◆ Work required: Below are some entries. Copy each line in them that holds "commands".

::: Information given :::

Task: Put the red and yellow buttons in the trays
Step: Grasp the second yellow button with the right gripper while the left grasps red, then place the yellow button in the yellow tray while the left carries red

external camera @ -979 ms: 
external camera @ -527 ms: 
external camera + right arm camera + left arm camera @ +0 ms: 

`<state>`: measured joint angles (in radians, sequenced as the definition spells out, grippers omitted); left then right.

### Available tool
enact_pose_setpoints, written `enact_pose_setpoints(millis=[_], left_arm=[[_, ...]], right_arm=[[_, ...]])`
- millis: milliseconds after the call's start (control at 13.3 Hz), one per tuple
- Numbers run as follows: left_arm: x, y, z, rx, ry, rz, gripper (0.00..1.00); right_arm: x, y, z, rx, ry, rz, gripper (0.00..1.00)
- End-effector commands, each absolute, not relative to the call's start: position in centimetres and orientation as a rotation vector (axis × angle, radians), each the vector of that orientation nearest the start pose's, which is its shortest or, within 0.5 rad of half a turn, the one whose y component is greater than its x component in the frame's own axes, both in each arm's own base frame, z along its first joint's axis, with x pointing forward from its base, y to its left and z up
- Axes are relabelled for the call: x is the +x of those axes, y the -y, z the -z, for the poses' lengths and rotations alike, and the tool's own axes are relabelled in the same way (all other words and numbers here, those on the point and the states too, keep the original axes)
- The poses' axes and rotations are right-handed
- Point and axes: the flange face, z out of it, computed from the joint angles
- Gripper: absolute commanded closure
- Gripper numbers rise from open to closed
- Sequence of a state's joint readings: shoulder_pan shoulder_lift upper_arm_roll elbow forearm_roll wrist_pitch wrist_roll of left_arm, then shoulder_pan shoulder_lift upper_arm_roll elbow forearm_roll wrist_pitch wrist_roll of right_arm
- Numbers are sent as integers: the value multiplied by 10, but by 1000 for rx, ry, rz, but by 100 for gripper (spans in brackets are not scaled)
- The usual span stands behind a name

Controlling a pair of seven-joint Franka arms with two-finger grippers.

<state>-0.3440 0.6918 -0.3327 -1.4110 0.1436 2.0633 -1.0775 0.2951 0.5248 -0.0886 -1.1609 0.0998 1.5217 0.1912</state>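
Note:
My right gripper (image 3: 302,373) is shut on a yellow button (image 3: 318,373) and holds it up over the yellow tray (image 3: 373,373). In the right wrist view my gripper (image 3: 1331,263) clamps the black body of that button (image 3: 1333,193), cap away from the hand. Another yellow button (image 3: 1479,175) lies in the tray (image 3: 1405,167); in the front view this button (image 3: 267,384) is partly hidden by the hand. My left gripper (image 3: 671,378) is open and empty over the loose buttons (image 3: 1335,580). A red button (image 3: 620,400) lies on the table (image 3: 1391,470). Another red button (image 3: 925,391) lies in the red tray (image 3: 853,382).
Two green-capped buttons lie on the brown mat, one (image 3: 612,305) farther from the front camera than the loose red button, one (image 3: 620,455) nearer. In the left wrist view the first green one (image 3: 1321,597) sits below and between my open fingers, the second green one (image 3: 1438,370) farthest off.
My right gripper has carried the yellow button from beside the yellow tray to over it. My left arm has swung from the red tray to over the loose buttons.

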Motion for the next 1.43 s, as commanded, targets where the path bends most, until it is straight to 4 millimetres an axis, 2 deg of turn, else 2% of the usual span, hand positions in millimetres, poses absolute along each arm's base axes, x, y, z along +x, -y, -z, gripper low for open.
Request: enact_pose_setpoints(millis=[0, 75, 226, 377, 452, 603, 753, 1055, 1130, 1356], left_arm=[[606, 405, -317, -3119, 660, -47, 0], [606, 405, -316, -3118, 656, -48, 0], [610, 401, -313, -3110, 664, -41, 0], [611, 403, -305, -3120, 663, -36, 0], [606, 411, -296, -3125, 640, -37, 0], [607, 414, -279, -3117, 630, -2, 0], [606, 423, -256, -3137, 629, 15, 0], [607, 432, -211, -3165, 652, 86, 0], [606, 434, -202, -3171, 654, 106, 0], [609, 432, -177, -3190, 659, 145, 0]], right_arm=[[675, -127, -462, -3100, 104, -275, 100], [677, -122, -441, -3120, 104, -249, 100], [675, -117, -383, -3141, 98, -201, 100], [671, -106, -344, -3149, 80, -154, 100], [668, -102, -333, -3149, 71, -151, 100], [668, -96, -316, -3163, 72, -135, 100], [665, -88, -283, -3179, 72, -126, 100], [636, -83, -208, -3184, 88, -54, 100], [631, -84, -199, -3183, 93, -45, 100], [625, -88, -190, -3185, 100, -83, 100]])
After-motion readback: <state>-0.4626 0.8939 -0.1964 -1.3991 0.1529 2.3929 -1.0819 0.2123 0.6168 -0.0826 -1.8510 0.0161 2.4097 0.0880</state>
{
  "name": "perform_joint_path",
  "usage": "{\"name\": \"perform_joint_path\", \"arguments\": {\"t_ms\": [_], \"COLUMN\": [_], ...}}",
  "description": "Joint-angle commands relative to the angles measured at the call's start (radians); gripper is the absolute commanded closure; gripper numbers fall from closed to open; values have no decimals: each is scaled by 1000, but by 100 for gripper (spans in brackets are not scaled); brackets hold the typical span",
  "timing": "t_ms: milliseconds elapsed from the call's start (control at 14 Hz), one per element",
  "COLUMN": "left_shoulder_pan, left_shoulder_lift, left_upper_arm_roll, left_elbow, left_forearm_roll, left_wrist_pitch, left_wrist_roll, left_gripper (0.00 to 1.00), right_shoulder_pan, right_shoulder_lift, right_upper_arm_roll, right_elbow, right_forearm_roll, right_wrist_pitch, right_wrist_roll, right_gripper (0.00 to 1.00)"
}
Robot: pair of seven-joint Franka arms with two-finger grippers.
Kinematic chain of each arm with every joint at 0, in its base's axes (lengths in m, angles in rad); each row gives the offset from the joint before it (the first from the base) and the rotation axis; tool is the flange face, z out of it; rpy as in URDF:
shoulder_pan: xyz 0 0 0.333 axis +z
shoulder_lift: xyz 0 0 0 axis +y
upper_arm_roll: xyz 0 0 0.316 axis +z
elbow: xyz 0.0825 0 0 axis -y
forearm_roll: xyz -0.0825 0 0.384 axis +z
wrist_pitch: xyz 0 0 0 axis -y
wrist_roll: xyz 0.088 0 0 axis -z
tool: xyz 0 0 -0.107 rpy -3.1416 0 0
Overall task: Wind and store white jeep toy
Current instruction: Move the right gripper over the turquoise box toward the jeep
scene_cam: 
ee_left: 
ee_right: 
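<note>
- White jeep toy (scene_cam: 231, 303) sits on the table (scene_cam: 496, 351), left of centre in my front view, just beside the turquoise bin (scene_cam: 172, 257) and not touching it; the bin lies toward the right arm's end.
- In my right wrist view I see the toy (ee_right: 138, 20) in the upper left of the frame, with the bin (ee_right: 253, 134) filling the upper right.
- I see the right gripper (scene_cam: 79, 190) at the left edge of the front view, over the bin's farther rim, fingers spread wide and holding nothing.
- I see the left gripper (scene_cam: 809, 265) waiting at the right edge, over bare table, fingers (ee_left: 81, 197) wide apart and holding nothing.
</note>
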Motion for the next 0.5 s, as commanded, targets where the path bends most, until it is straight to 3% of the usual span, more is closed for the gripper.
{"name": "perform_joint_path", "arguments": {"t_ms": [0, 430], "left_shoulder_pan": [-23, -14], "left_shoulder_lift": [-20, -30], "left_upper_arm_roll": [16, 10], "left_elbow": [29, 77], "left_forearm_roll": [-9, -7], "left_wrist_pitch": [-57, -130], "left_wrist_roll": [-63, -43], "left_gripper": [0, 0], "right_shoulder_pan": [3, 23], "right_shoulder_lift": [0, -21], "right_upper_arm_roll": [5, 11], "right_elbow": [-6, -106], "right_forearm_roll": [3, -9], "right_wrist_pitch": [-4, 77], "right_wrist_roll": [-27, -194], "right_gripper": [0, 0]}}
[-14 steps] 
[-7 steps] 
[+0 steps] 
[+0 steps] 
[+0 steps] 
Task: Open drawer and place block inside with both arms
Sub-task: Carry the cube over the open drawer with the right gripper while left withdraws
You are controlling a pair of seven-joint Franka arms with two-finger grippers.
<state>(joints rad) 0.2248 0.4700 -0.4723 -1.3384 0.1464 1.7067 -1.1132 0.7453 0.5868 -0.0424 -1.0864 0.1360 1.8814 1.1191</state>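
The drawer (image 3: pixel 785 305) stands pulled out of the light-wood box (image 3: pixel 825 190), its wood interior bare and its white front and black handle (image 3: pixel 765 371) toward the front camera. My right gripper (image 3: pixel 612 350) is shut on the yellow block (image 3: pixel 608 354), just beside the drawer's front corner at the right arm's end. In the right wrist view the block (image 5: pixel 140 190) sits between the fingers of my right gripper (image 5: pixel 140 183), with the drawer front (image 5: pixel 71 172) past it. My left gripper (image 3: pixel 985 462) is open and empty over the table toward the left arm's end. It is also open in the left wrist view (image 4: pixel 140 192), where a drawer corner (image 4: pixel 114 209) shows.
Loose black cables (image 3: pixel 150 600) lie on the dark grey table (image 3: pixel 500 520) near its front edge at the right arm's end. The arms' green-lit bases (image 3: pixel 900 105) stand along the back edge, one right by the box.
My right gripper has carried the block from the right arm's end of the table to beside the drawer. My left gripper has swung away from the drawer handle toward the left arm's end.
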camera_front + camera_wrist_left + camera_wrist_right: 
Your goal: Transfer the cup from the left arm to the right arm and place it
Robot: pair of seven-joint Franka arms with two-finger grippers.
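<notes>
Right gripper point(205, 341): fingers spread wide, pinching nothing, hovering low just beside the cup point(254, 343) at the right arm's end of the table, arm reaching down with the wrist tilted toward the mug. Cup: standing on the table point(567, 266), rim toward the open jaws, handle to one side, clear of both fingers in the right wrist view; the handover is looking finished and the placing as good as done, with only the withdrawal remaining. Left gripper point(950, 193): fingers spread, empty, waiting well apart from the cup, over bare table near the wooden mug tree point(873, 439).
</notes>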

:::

◆ Written response:
- End-effector commands, each absolute, not relative to the call's start: position in centimetres and orientation as a rotation vector (axis × angle, radians), each the vector of that orientation nearest the start pose's, which is its shortest or, within 0.5 rad of half a turn, the one whose y component is greater than its x component in the frame's own axes, both in each arm's own base frame, z along its first joint's axis, with x pointing forward from its base, y to its left and z up
  "description": "Joint-angle commands relative to the angles measured at the call's start (radians); gripper is the absolute commanded closure; gripper numbers fall from closed to open; values have no decimals: each is scaled by 1000, but by 100 for gripper (spans in brackets are not scaled); brackets hold the typical span",

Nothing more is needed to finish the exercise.